Sheep Farmers Protest Private Company’s Land Acquisition

By Gréta Sigríður Einarsdóttir

Núpsdalstunga farm in Northwest Iceland
Photo: Fasteignamiðstöðin.

Sheep farmers in Vestur-Húnavatnssýsla have challenged the Minister of Agriculture to reject private company Flaumur’s acquisition of the Núpsdalstunga estate in Miðfjörður fjord in Northwest Iceland. The Húnaþing Municipal Council has stated that estates should remain residential.

The Ministry of Industry and Innovation requested the Municipal Council’s review of the Flaumur acquisition. According to the ministry, the company owns close to 6,000 hectares of land before the acquisition and according to law, a municipal council’s opinion should be sought if a buyer’s property crosses a certain amount of estates and hectares.
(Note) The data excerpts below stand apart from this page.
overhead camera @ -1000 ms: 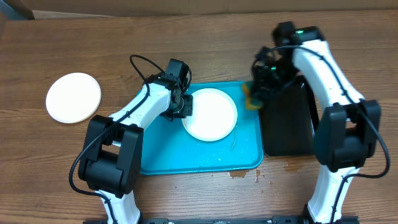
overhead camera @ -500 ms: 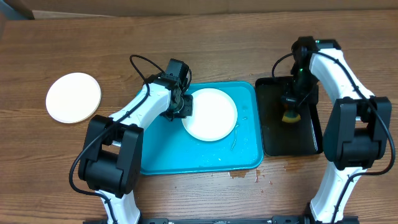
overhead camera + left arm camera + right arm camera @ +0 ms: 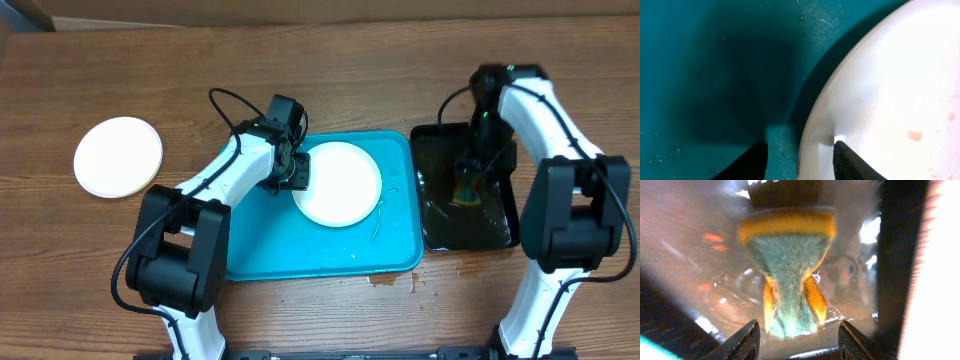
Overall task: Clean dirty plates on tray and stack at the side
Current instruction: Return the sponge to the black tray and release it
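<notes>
Swinging away from the tray (image 3: 300, 255), the right gripper (image 3: 468, 178) is now dipping the sponge (image 3: 466, 192) into the black tray (image 3: 430, 235) at right of frame, seemingly rinsing it before more scrubbing. One plate (image 3: 340, 185) is lying mid-tray; a second plate (image 3: 118, 157) is sitting far left.

Left wrist: the left gripper (image 3: 799, 148) is standing part-open astride the plate's rim, gripping nothing.

Right wrist: the jaws are spreading clear of the wet sponge and letting it go.
</notes>
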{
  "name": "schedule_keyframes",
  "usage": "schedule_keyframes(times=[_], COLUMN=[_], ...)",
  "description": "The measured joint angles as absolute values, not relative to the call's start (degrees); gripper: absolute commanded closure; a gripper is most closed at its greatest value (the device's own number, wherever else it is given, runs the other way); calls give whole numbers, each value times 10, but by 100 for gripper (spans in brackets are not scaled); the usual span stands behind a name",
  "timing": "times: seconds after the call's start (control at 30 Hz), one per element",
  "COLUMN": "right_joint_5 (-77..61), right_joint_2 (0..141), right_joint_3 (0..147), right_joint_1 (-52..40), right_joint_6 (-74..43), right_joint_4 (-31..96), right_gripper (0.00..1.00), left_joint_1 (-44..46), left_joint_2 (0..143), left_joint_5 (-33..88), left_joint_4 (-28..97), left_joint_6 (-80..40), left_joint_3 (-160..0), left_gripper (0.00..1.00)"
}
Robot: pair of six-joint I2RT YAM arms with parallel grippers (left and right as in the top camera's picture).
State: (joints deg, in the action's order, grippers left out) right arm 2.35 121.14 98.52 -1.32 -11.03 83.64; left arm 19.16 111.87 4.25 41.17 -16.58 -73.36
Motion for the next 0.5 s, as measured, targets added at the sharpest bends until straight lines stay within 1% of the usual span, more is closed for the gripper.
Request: schedule_keyframes(times=[0.13,0.17,0.2,0.23,0.5], right_joint_5=[23,23,23,23,26], right_joint_2=[1211,1211,1211,1211,1210], right_joint_3=[1106,1135,1155,1170,1184], right_joint_1=[12,24,36,51,165], right_joint_6=[-108,-111,-113,-117,-118], right_joint_4=[866,868,867,866,867], right_gripper=[32,26,11,0,0], left_joint_1=[192,192,192,192,192], left_joint_2=[1119,1119,1119,1119,1119], left_joint_5=[43,43,43,43,43], left_joint_4=[416,415,416,417,420], left_joint_6=[-166,-166,-166,-166,-166], left_joint_3=[-734,-734,-734,-734,-734], left_gripper=[54,54,55,55,62])
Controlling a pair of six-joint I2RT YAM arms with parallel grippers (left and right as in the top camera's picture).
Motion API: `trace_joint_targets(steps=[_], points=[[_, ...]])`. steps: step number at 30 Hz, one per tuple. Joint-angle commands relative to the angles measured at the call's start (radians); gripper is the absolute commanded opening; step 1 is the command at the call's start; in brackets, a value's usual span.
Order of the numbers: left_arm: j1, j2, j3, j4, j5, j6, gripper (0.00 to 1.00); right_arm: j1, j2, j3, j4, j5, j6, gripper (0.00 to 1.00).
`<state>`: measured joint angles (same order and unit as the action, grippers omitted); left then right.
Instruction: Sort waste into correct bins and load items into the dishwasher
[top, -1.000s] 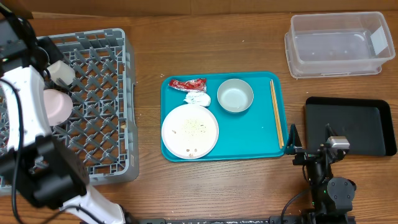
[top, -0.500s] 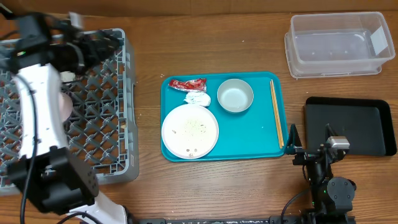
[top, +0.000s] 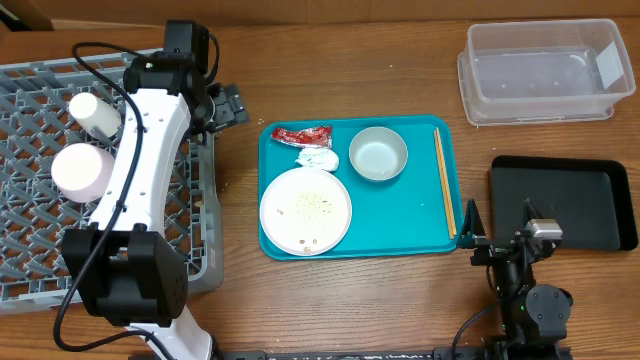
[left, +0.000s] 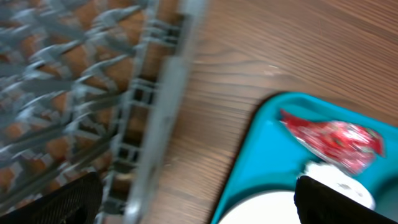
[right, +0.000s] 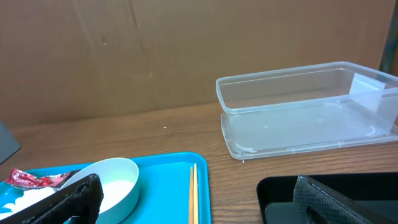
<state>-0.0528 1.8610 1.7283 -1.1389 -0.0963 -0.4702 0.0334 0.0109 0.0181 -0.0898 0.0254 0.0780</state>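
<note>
– What sits at the far left?
– The dish rack (top: 40, 245). On its lattice floor lies a small white cup (top: 95, 113), and a small white bowl (top: 82, 170) sits just beside it, nearer the front.

– And the left gripper?
– The left gripper (top: 231, 104) hangs just past the rack's right wall, between the rack and the teal tray (top: 400, 225). In the wrist view its fingers (left: 53, 199) are spread wide, with nothing between them.

– What is on that tray?
– At the back left is the red wrapper (top: 302, 134), with the white tissue (top: 318, 157) touching it. Below them is the large white plate (top: 306, 209), dotted with crumbs (top: 314, 204). The grey bowl (top: 378, 154) sits near the back, and the chopsticks (top: 444, 180) lie along the right edge.

– Further right?
– The right gripper (top: 470, 222) sits by the tray's front right corner, jaws wide apart and empty. The black tray (top: 560, 205) lies beside it, and the clear tub (top: 540, 110) is at the back right.
</note>
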Motion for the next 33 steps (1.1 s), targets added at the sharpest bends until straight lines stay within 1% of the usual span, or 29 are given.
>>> trace_joint_targets(steps=[1, 5, 9, 13, 15, 16, 17, 18, 19, 20, 22, 23, 24, 27, 28, 30, 31, 33], points=[[0.001, 0.015, 0.002, -0.017, -0.132, -0.114, 1.0, -0.003, -0.008, -0.01, 0.007, -0.002, 0.004, 1.0], [-0.001, 0.016, -0.017, -0.019, -0.131, -0.102, 1.0, -0.003, -0.008, -0.01, 0.007, -0.002, 0.004, 1.0], [-0.001, 0.016, -0.153, 0.049, -0.114, -0.088, 0.95, -0.003, -0.008, -0.01, 0.007, -0.002, 0.004, 1.0], [-0.001, 0.016, -0.261, 0.181, 0.012, 0.033, 0.92, -0.003, -0.008, -0.01, 0.007, -0.002, 0.004, 1.0], [-0.001, 0.016, -0.299, 0.232, 0.039, 0.06, 0.89, -0.003, -0.008, -0.01, 0.007, -0.002, 0.004, 1.0], [-0.001, 0.016, -0.312, 0.25, 0.039, 0.069, 0.85, -0.003, -0.008, -0.01, 0.007, -0.002, 0.004, 1.0], [-0.001, 0.016, -0.328, 0.272, 0.039, 0.08, 0.78, -0.003, -0.008, -0.01, 0.007, -0.002, 0.005, 1.0], [-0.001, 0.016, -0.34, 0.291, 0.039, 0.095, 0.75, -0.003, -0.008, -0.01, 0.007, -0.002, 0.004, 1.0], [-0.001, 0.016, -0.359, 0.319, 0.038, 0.121, 0.68, -0.003, -0.008, -0.01, 0.007, -0.002, 0.004, 1.0], [0.0, 0.016, -0.369, 0.333, 0.038, 0.135, 0.64, -0.003, -0.008, -0.01, 0.007, -0.002, 0.004, 1.0], [0.0, 0.016, -0.382, 0.343, 0.034, 0.135, 0.6, -0.003, -0.008, -0.01, 0.007, -0.002, 0.004, 1.0], [0.0, 0.016, -0.386, 0.344, 0.034, 0.135, 0.49, -0.003, -0.008, -0.01, 0.007, -0.002, 0.004, 1.0], [0.0, 0.016, -0.387, 0.346, 0.034, 0.135, 0.4, -0.003, -0.008, -0.01, 0.007, -0.002, 0.005, 1.0], [0.0, 0.016, -0.389, 0.344, 0.034, 0.135, 0.22, -0.003, -0.008, -0.01, 0.007, -0.002, 0.004, 1.0], [0.0, 0.016, -0.39, 0.341, 0.034, 0.135, 0.18, -0.003, -0.008, -0.01, 0.007, -0.002, 0.005, 1.0], [0.0, 0.016, -0.391, 0.319, 0.035, 0.134, 0.11, -0.003, -0.008, -0.01, 0.007, -0.002, 0.004, 1.0], [0.0, 0.016, -0.391, 0.309, 0.037, 0.134, 0.04, -0.003, -0.008, -0.01, 0.007, -0.002, 0.004, 1.0], [0.0, 0.016, -0.391, 0.292, 0.042, 0.135, 0.04, -0.003, -0.008, -0.01, 0.007, -0.002, 0.004, 1.0]])
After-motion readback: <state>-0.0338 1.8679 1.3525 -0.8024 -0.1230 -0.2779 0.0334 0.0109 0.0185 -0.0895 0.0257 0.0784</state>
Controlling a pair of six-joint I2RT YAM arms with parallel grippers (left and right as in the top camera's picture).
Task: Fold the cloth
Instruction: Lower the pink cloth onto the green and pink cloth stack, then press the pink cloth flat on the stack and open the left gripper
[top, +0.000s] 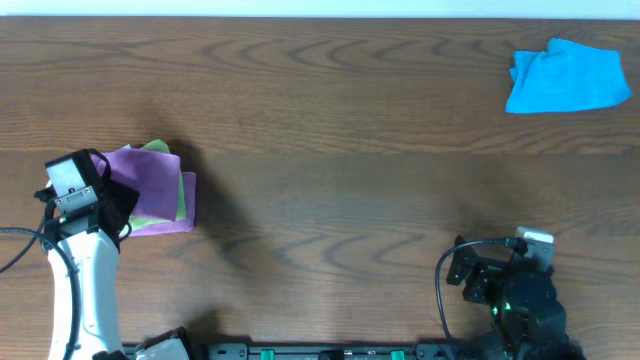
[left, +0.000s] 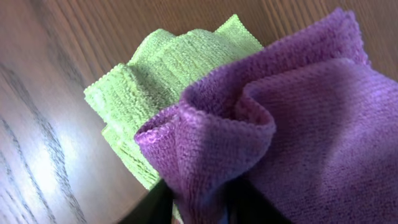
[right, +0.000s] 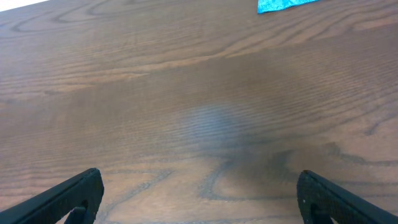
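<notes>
Cloth (top: 150, 185), purple-magenta terry, lies on top of the lime-green cloth (left: 168, 68) and covers most of it. In the overhead view, green shows only as a strip along the far edge and a thin sliver on the right side. Both sit as one small pile on the wooden table (top: 330, 150).

My left gripper (left: 199, 208) is right at the pile, on its near-left side as the overhead camera sees it. Through my left wrist camera the purple terry is bunched up into a raised, curling ridge. One fold of it runs down between my dark fingers (left: 152, 208), which barely show at the bottom edge. I cannot tell whether they press that fold or only stand on either side of it. The green cloth lies flat and layered just past the ridge, its stitched edges stacked one over another.

My right gripper (right: 199, 183) is well away from the green cloth, across the table to the right and near the front edge. Its fingers are spread wide with only bare wood between them.

A bright blue cloth (top: 567, 77) lies crumpled far to the right of the green cloth, near the table's far edge.
</notes>
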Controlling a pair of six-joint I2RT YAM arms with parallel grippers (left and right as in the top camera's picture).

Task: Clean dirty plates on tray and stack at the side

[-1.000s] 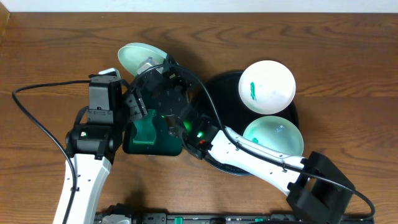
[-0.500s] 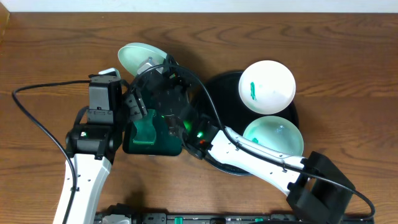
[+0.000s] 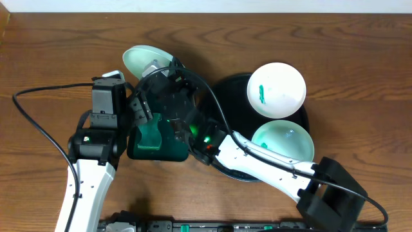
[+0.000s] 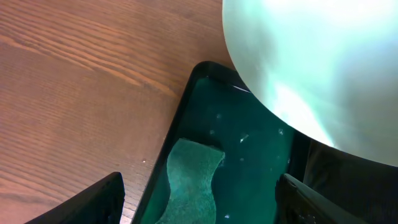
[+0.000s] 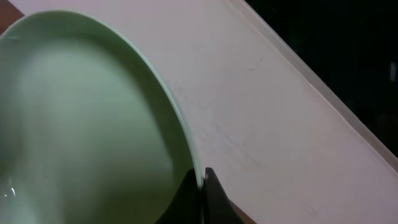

The Húnaþing Vestra Municipal council does not consider it desirable that many estates gather in the hands of few and reiterates its will that estates be sold to prospective residents. The municipal council’s full statement was recorded in their meeting minutes: “it’s important to ensure proper usage of farmland, as such usage across the municipality is the heart of the community. The municipal Council wants to emphasise that owning land does not only come with the right to use its benefits but also responsibilities to the land and the whole community. It is the municipal council’s express request that all land in the municipality is used with the goal of supporting diverse industry, strengthening regional development and rural residency. That makes it important to ensure that as many estates as possible have active residents,” the statement reads. The council also criticised the ministry’s handling of the review request, stating that the council had little time to react to the request and that none of the necessary information had accompanied the request.

The Sheepfarmers Association of Vestur-Húnavatnssýsla posted a statement on social media challenging the minister to reject the acquisition. “Of course we, like all other rural residents, want widespread farm residency, because a certain amount of people is needed to keep up a community, Association Director Ólafur Benediktsson told RÚV. “People have been calling out for the past years regarding these estate collections. That people and companies aren’t collecting estates across the country.” According to the Association’s Facebook post, a young family had made a “realistic”, fully funded offer, intending to live on the estate and farm the land, while it was unlikely that Flaumur, already owning several thousand hectares of land across Iceland were purchasing the estate for full-time residency. The Association also stated that Flaumur’s purchase should be rejected to set a precedent that land purchasers should adhere to laws requiring large-scale land buyers to provide clarification on how they intend to use the land.

The owners of the Núpsdalstunga estate don’t live on the farm anymore and the land is currently not being traditionally farmed. Ólafur claims it is important the land is bought by people who want to live there. The people of Vestur-Húnavatnssýsla have been burned before by outside companies acquiring land in the area. “In our experience, we’re afraid that nobody is going to live there. We’re worried about that, yes. And you have to wonder, in this context, what has one person to do with five or ten thousand hectares of land, spread across Iceland. I don’t understand that.”

Laws on land purchase in Iceland are laxer than in many other countries, something that has been discussed in parliament more than once, and something the government has been intending to amend for years. Notably, British tycoon Jim Ratcliffe has purchased large swathes of land in Iceland, thereby acquiring the rights to some of the country’s most popular salmon fishing rivers and water sources. The Núpsdalstunga estate also comes with fishing rights.